Jiddu Krishnamurti

Jiddu Krishnamurti

Philosoph und Lehrer der Freiheit.

Ein renommierter Philosoph, der traditionelle religiöse Systeme ablehnte und die Bedeutung persönlicher Beobachtung und Selbsterforschung betonte.

Jiddu Krishnamurti Zitate

  • Die Krise ist nicht da draußen in der Welt – sie ist in unserem eigenen Bewusstsein.
  • Was du glaubst, erfährst du.
  • Absolut nichts sein heißt, jenseits des Maßes sein.
  • Werde ein Licht für dich selbst.
  • Angst ist die zerstörerische Energie im Menschen. Sie vertrocknet den Geist, sie verzerrt das Denken und führt zu allen möglichen außerordentlich klugen und subtilen Theorien, zu absurden Aberglauben, Dogmen und Überzeugungen.
  • Ohne dich selbst zu kennen, gibt es keinen Frieden.
  • Aus unzähligen Verwicklungen müssen wir zur Einfachheit wachsen; wir müssen in unserem inneren Leben und in unseren äußeren Bedürfnissen einfach werden.
  • Das Unbekannte lässt sich nicht mit dem Bekannten messen. Zeit kann das Zeitlose nicht messen – das Ewige, diese Unermesslichkeit ohne Anfang und ohne Ende… Wenn wir versuchen, etwas zu messen, das nicht messbar ist, verfangen wir uns nur in Worten.
  • Lernen ist das Wesen der Demut.
  • Schon der Wunsch, sicher zu sein, der Wunsch nach Gewissheit, ist der Anfang der Fessel. Erst wenn der Geist nicht im Netz der Gewissheit gefangen ist und nicht nach Gewissheit sucht, befindet er sich im Zustand der Entdeckung.
  • Es ist eine große Kunst, im Überfluss an Wissen und Erfahrung zu leben—die Fülle des Lebens zu kennen, die Schönheit des Daseins, die Kämpfe, die Nöte, das Lachen, die Tränen—und dennoch den Geist sehr schlicht zu halten; und einen schlichten Geist kann man nur haben, wenn man weiß, wie man liebt.
  • Der Beobachter ist das Beobachtete.
  • Um die Welt zu verwandeln, müssen wir bei uns selbst beginnen.

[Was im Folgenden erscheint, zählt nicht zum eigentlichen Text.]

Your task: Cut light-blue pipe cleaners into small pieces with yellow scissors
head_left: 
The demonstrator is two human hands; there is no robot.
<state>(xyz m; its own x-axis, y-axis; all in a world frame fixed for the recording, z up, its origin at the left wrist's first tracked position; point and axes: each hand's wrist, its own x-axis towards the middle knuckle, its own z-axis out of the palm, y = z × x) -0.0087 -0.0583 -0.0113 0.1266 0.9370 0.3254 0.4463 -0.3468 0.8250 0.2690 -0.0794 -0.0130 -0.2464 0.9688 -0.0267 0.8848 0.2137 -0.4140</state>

Und was beim Beginnen mit uns selbst wichtig ist, ist die Absicht. Die Absicht muss sein, uns selbst zu verstehen – und nicht anderen zu überlassen, sich selbst zu verwandeln, oder durch eine Revolution eine veränderte Form herbeizuführen, sei es von links oder von rechts. Es ist wichtig zu begreifen, dass dies unsere Verantwortung ist – deine und meine.
  • Ohne das Verstehen des Selbstprozesses gibt es keine Grundlage für Gedanken; ohne Grundlage für Gedanken gibt es keine Grundlage für rechtes Denken.
  • Disziplin ist notwendig, um den Geist zu zügeln—sonst gibt es keinen Frieden.
  • Nach Erfüllung zu suchen heißt, Frustration einzuladen.
  • Meditation ist kein Mittel zum Zweck. Sie ist zugleich Mittel und Ziel.
  • Hast du jemals ganz still gesessen, mit geschlossenen Augen, und die Bewegung deines eigenen Denkens beobachtet? Hast du gesehen, wie dein Geist arbeitet? Oder vielmehr: Hat dein Geist sich selbst beim Arbeiten beobachtet—nur um zu sehen, was deine Gedanken sind, was deine Gefühle sind, wie du auf Bäume, auf Blumen, auf Vögel, auf Menschen schaust, wie du auf einen Vorschlag reagierst oder auf eine neue Idee? Hast du das jemals getan?
  • Mir ist gleich, was geschieht. Das ist das Wesen innerer Freiheit. Es ist eine zeitlose spirituelle Wahrheit: Löse dich von den Ergebnissen—tief in dir selbst wirst du dich gut fühlen, ganz gleich, was passiert.
  • Ein Mensch, der keine Angst hat, ist nicht aggressiv. Und wer keinerlei Angst empfindet, ist wirklich frei – ein friedlicher Mensch.
  • Der Schmerz selbst zerstört den Schmerz. Das Leiden selbst befreit den Menschen vom Leiden.
  • Der Augenblick, in dem ich mir bewusst werde, dass ich mir bewusst bin, bin ich nicht mehr bewusst. Bewusstheit bedeutet: Der Beobachter ist nicht.
  • Der Geist verleiht allem Bedeutung – doch die Bedeutung, die er verleiht, ist bedeutungslos.
  • Vor dem Unbekannten hat man nie Angst; man fürchtet nur, dass das Bekannte endet.
  • Nur in wacher Stille kann Wahrheit sein.